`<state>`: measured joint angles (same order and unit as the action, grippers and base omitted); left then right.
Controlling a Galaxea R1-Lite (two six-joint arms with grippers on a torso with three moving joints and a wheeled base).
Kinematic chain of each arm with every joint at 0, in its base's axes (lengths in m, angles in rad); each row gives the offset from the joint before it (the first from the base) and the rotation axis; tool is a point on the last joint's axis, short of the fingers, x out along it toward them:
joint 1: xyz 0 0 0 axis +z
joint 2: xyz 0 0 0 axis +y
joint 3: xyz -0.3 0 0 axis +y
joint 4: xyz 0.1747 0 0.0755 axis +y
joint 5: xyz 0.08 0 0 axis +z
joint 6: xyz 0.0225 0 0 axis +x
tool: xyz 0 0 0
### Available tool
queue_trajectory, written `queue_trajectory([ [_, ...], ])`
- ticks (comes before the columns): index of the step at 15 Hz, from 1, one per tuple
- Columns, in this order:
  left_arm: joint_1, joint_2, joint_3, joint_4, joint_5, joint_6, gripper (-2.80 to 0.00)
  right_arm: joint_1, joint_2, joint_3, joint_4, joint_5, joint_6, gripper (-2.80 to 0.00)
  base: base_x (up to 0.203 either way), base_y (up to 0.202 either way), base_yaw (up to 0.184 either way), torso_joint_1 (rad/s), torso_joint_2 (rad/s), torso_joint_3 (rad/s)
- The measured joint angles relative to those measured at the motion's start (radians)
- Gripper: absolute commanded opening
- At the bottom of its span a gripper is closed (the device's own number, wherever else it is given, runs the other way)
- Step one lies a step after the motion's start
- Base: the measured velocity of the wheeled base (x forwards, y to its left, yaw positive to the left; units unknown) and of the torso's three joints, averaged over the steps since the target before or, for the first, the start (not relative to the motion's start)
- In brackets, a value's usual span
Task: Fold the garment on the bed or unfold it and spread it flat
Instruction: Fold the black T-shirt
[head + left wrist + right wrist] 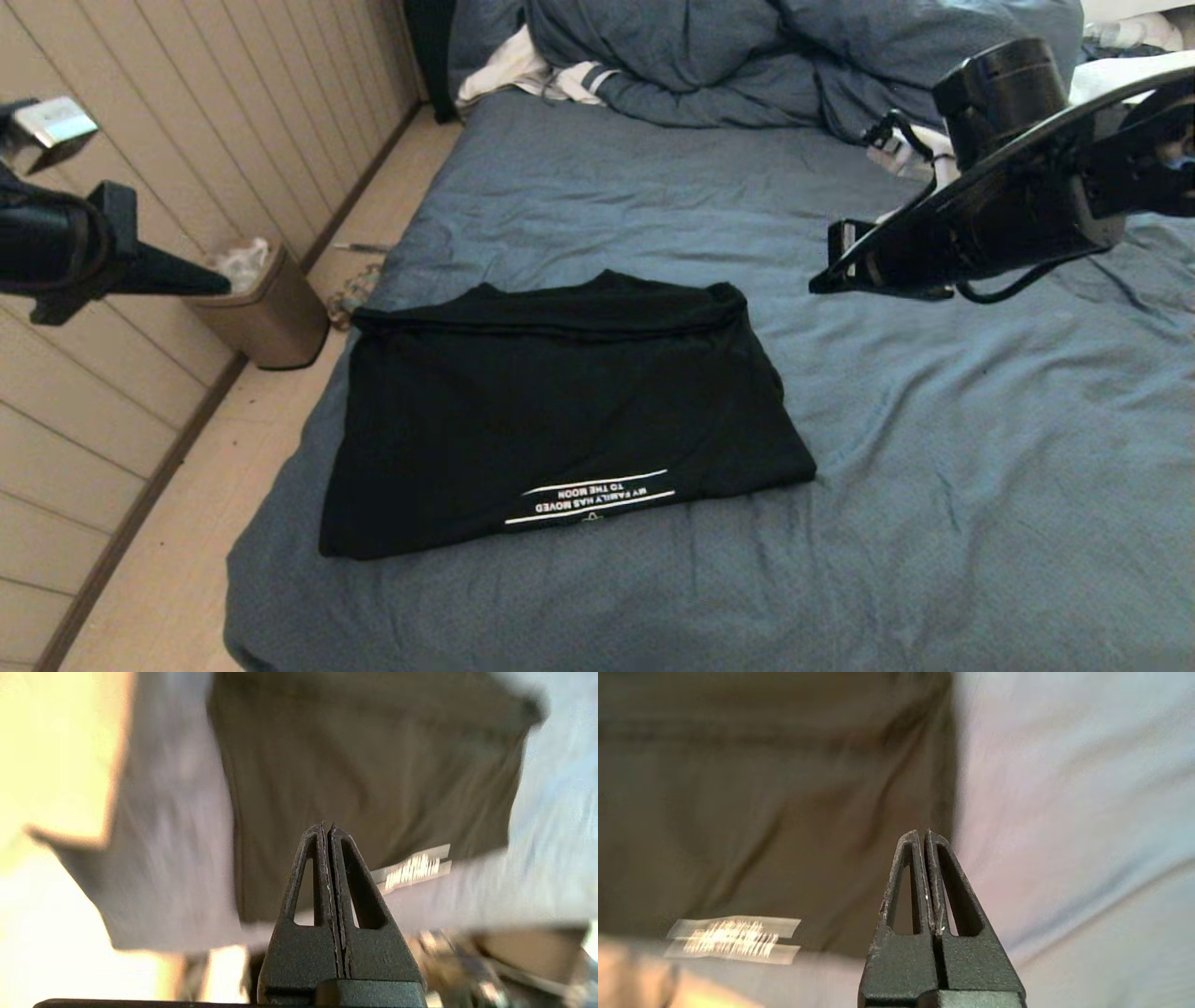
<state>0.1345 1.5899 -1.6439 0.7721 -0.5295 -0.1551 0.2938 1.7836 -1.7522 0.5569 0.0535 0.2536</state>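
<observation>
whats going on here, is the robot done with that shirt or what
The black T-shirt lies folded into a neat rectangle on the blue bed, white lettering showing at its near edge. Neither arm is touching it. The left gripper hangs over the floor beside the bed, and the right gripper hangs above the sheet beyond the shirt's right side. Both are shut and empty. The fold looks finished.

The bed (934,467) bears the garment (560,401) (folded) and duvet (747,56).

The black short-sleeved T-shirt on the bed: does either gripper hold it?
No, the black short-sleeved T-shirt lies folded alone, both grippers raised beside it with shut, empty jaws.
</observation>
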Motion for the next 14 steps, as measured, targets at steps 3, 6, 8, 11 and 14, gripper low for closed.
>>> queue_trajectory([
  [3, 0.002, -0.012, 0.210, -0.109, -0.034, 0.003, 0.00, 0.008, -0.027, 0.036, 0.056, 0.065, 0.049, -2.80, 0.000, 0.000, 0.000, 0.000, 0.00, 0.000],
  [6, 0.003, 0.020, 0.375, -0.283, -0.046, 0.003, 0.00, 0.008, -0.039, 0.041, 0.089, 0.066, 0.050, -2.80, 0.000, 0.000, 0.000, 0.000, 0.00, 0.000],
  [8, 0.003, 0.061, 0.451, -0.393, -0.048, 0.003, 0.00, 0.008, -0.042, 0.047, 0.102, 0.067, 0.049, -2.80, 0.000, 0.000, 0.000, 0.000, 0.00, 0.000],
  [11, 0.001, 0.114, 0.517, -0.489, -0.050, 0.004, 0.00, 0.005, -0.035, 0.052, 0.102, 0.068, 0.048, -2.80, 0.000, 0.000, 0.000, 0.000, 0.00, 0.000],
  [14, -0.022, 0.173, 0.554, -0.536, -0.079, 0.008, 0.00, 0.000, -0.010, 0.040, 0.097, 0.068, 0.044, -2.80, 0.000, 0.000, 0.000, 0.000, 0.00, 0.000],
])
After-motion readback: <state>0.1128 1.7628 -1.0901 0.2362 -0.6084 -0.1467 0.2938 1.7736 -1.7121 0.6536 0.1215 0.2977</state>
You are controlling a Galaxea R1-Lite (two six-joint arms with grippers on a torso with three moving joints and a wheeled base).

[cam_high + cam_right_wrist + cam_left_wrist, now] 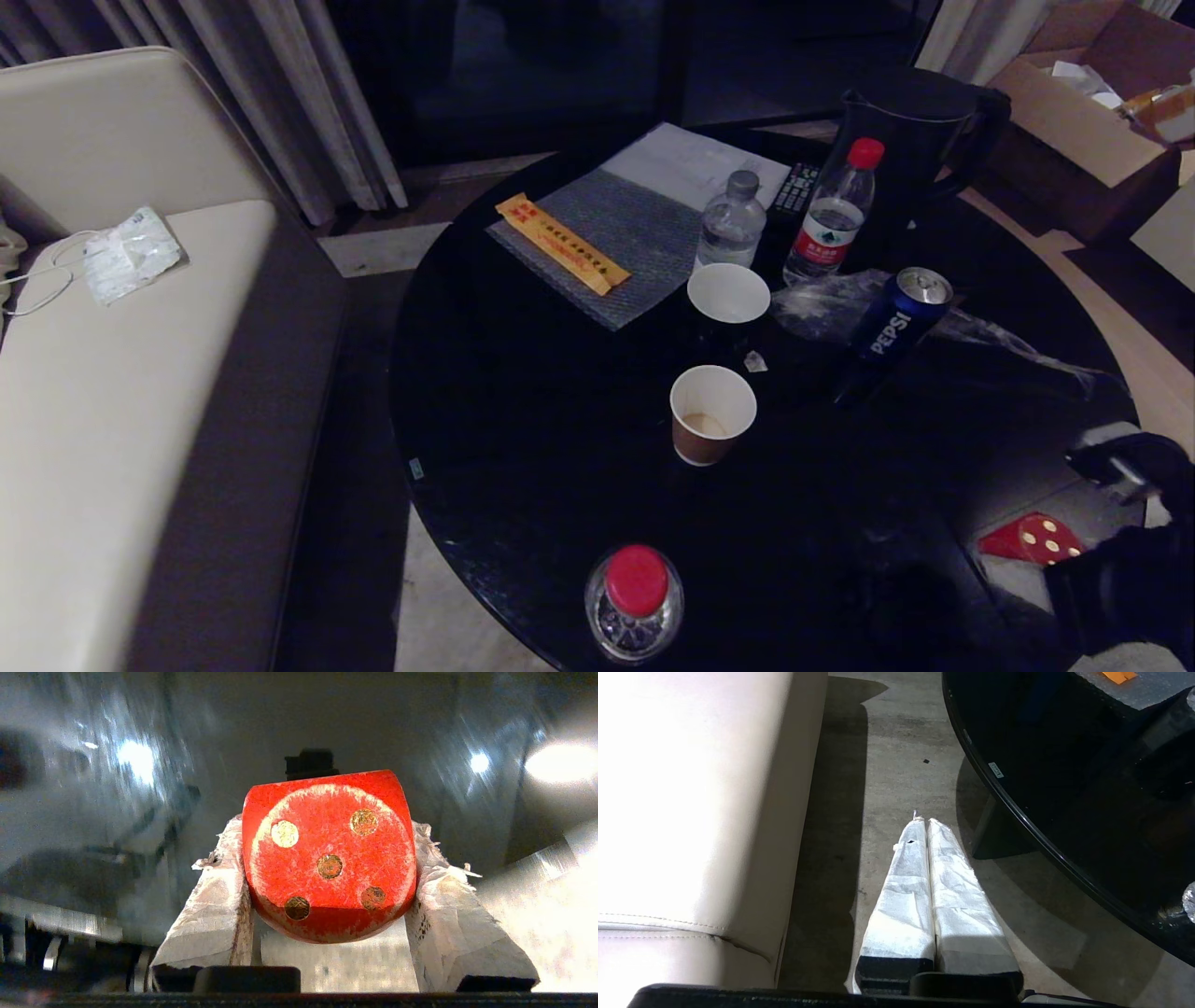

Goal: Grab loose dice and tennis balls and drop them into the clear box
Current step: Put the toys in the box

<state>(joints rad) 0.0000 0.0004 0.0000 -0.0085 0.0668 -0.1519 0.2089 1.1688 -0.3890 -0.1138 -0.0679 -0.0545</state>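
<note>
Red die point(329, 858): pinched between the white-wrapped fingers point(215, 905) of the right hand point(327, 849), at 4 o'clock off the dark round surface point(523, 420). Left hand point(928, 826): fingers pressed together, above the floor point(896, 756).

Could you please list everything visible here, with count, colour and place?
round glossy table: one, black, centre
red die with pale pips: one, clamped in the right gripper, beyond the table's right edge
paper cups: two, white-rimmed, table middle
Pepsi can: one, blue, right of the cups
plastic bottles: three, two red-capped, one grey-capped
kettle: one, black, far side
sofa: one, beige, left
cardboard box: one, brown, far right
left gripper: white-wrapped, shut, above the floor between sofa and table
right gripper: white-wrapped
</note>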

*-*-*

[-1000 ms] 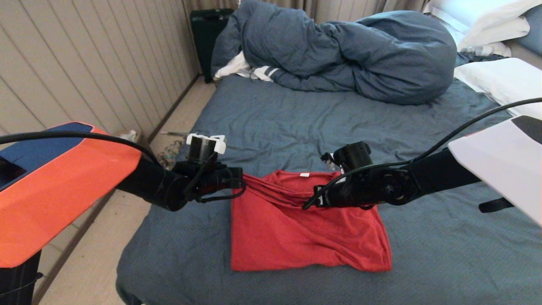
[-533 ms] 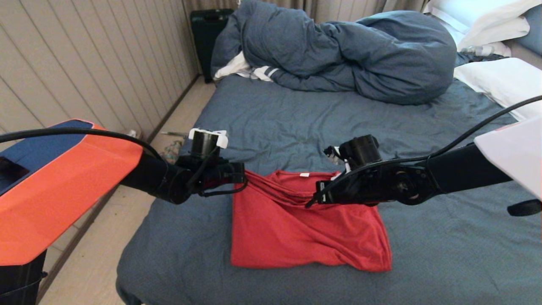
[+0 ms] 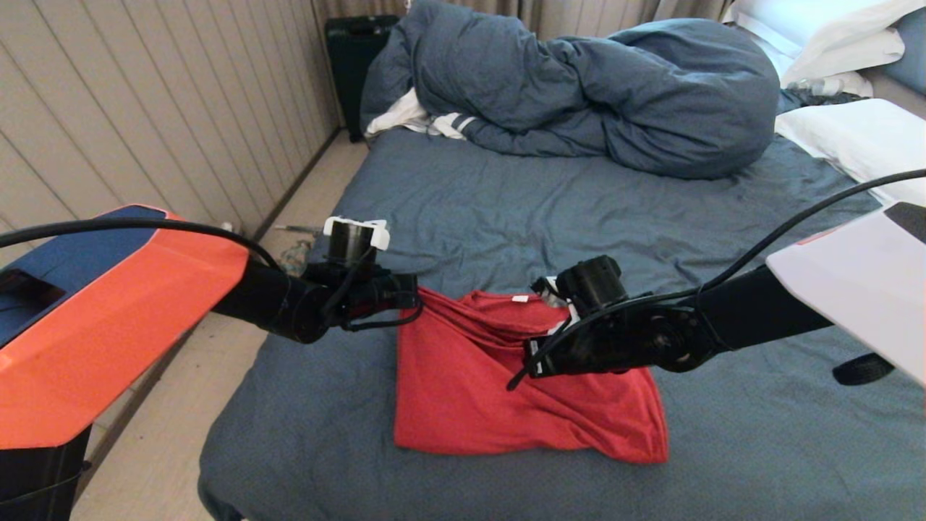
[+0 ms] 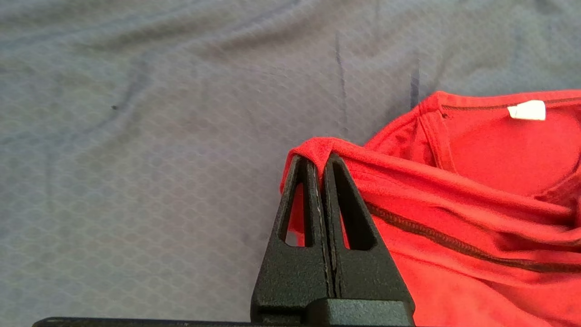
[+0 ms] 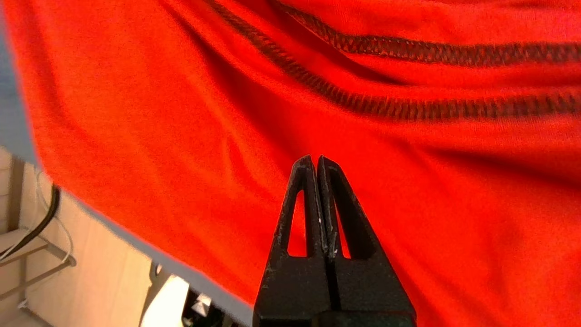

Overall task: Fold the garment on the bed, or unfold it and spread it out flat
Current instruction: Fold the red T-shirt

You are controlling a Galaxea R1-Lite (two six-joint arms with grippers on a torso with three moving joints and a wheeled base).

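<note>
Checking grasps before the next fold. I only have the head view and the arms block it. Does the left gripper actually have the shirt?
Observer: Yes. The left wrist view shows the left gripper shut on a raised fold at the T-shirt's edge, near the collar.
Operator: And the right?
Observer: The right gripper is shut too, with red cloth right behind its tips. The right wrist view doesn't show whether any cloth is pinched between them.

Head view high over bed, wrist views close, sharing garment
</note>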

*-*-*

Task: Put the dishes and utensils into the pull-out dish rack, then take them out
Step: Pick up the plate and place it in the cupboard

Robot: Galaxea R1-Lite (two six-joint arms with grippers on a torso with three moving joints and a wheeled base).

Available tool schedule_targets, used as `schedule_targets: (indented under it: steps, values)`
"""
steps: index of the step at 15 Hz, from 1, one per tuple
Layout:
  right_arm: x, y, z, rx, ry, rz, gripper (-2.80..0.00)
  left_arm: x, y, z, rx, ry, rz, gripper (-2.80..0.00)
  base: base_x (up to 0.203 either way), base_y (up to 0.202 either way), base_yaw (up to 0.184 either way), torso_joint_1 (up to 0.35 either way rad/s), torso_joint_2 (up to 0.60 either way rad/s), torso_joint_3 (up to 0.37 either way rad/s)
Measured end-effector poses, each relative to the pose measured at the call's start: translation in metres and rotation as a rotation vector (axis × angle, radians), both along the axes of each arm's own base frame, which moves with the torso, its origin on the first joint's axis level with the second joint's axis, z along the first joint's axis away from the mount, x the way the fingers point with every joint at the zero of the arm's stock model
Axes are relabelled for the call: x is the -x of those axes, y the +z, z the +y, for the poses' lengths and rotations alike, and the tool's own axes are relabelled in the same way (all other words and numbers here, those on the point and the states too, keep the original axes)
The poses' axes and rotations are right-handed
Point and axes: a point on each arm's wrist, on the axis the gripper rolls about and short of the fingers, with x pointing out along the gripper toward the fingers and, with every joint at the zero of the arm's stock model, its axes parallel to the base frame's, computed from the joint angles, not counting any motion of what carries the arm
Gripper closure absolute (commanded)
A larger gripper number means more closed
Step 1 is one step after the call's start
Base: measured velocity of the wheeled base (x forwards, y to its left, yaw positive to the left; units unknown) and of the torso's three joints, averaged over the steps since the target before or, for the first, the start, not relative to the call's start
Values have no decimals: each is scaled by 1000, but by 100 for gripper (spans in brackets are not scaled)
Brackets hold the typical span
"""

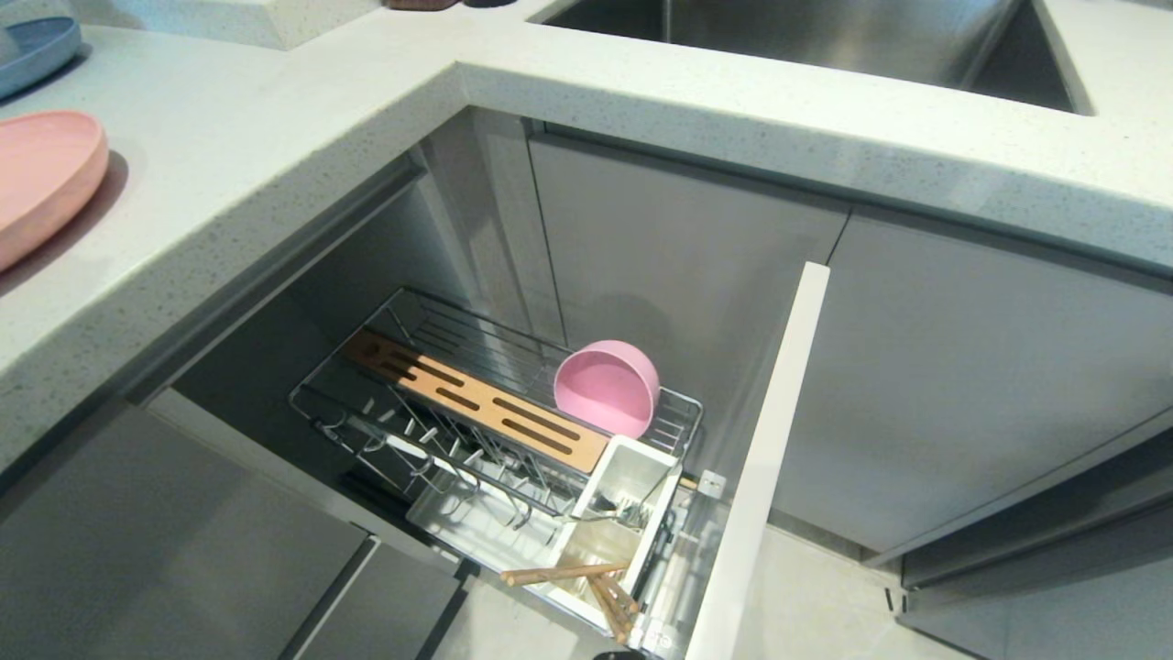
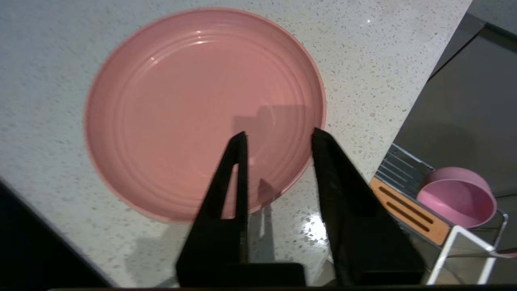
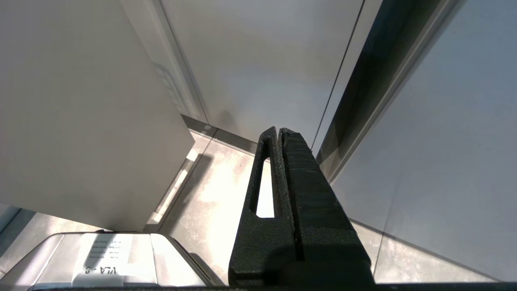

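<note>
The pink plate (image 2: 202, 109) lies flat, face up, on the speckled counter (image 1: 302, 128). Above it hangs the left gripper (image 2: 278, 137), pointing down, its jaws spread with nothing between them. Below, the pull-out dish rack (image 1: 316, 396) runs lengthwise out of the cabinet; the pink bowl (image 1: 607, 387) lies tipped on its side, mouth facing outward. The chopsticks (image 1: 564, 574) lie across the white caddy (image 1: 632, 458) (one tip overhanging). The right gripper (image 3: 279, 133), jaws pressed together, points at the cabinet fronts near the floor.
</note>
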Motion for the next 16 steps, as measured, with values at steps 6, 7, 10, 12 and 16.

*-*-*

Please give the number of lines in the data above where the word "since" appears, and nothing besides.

2